Try it
Your answer must be the full listing, word for word, with no images in it.

+ + + + + + +

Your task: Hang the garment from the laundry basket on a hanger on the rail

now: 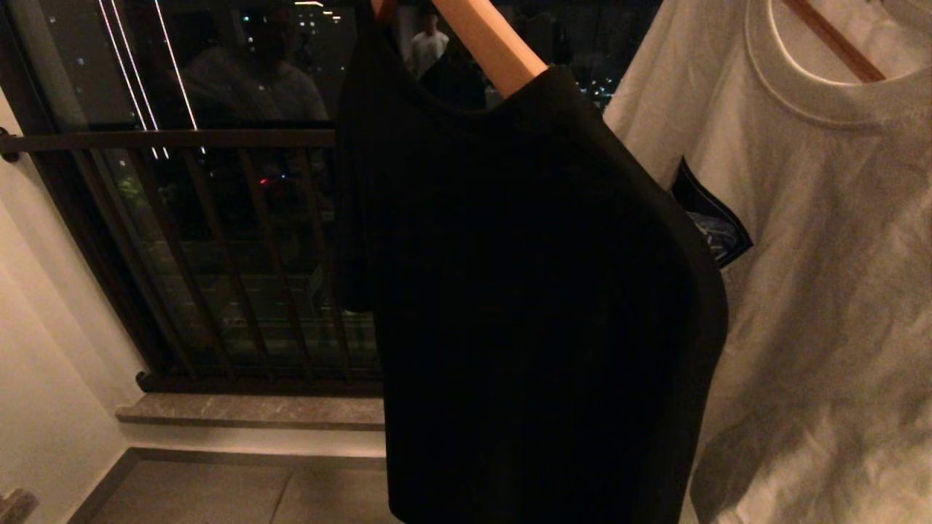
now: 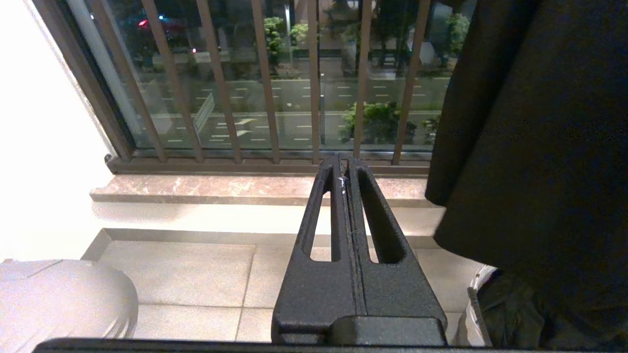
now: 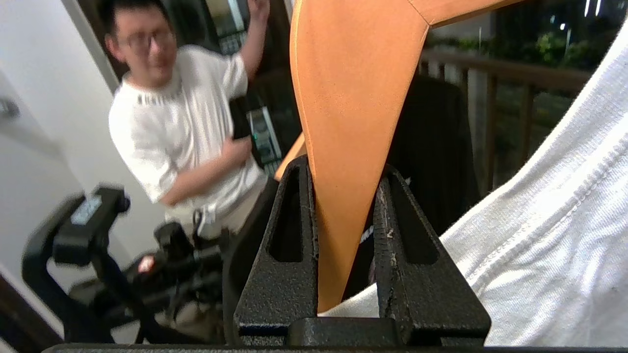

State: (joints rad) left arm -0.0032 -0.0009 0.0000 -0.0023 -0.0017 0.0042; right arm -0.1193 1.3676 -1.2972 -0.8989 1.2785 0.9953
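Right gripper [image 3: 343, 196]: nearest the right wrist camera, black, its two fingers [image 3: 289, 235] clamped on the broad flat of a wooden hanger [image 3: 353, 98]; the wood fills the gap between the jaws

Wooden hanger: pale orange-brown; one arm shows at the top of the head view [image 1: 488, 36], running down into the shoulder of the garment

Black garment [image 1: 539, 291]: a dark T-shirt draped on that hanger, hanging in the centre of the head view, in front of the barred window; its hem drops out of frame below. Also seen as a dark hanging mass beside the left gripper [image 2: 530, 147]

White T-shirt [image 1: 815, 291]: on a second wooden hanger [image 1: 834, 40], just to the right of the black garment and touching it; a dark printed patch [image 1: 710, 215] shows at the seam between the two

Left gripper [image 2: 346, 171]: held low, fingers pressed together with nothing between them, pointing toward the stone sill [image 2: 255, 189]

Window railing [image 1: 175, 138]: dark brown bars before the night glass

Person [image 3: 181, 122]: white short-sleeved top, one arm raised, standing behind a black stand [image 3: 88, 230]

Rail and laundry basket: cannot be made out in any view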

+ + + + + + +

Solved problem
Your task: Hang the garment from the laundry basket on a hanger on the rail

now: 
now: 
now: 

State: (joints rad) left arm -0.0032 -0.0009 0.0000 -0.0023 -0.0017 0.0042; right arm -0.1193 1.3676 -1.2972 -0.8989 1.2785 0.9953
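Right gripper [image 3: 343, 196]: nearest the right wrist camera, black, its two fingers [image 3: 289, 235] clamped on the broad flat of a wooden hanger [image 3: 353, 98]; the wood fills the gap between the jaws

Wooden hanger: pale orange-brown; one arm shows at the top of the head view [image 1: 488, 36], running down into the shoulder of the garment

Black garment [image 1: 539, 291]: a dark T-shirt draped on that hanger, hanging in the centre of the head view, in front of the barred window; its hem drops out of frame below. Also seen as a dark hanging mass beside the left gripper [image 2: 530, 147]

White T-shirt [image 1: 815, 291]: on a second wooden hanger [image 1: 834, 40], just to the right of the black garment and touching it; a dark printed patch [image 1: 710, 215] shows at the seam between the two

Left gripper [image 2: 346, 171]: held low, fingers pressed together with nothing between them, pointing toward the stone sill [image 2: 255, 189]

Window railing [image 1: 175, 138]: dark brown bars before the night glass

Person [image 3: 181, 122]: white short-sleeved top, one arm raised, standing behind a black stand [image 3: 88, 230]

Rail and laundry basket: cannot be made out in any view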

With this, the exercise is done.